DATA BLOCK

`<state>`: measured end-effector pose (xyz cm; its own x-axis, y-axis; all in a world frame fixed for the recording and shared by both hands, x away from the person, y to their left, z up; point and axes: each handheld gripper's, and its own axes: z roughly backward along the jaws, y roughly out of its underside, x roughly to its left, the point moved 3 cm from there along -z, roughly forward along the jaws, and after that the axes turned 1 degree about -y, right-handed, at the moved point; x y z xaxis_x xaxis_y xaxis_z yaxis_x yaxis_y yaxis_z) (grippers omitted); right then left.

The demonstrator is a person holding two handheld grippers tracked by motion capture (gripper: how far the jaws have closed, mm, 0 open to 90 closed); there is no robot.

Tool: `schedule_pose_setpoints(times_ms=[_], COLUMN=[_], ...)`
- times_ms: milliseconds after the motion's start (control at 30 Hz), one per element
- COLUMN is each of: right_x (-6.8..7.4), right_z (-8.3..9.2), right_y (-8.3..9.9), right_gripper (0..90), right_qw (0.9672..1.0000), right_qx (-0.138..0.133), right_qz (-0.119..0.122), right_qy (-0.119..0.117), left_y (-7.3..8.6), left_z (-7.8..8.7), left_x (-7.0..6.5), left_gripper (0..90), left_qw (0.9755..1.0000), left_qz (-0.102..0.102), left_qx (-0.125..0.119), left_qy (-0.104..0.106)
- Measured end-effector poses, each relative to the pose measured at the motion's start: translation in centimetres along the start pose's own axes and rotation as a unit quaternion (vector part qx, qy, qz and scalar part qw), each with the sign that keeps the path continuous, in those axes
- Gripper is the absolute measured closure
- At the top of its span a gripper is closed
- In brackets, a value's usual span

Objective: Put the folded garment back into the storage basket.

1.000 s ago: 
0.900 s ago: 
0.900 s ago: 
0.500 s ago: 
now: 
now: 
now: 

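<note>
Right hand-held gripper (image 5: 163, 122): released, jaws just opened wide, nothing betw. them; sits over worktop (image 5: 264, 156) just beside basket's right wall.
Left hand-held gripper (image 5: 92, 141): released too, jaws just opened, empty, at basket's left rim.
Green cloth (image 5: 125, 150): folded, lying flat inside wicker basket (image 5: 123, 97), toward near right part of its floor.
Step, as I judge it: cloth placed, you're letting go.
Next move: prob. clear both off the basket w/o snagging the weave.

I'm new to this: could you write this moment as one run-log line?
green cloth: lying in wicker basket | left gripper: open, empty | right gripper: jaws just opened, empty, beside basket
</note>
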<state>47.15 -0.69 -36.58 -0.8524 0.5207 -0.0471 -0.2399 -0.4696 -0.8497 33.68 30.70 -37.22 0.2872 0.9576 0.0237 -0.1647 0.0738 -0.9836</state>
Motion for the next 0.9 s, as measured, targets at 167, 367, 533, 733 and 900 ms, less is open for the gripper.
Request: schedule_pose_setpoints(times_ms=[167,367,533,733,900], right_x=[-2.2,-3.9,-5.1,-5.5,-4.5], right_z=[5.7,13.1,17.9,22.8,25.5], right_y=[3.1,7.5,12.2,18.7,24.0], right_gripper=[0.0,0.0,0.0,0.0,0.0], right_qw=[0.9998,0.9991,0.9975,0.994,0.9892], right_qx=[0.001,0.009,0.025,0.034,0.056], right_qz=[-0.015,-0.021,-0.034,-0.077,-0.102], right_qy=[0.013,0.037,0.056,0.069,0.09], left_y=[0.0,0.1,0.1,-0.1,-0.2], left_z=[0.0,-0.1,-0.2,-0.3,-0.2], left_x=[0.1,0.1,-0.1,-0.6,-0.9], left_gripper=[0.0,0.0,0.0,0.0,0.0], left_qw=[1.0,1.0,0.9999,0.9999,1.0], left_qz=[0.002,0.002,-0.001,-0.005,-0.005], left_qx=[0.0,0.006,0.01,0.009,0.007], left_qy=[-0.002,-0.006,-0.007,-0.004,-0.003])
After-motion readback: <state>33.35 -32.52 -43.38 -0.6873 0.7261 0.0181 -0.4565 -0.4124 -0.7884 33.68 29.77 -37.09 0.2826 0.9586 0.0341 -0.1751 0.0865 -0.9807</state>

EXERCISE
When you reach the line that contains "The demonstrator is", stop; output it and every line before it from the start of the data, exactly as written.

EXERCISE RESPONSE
`<state>`: measured end-effector pose (xyz cm; its own x-axis, y-axis; all in a world frame fixed for the recording and shared by both hands, x away from the person, y to their left, z up; point and axes: each handheld gripper's, and its own axes: z roughly backward along the jaws, y roughly out of its underside, x roughly to its left, the point moved 3 cm from there along -z, roughly forward along the jaws, and after that the axes turned 1 degree about -y, right-handed, at the moved point; x y z xaxis_x xaxis_y xaxis_z yaxis_x yaxis_y yaxis_z) (grippers omitted); right then left.

The demonstrator is a person holding two handheld grippers tracked by motion capture (gripper: how far the jaws have closed, mm, 0 open to 90 closed); there is no robot.

That completes the response to the exercise.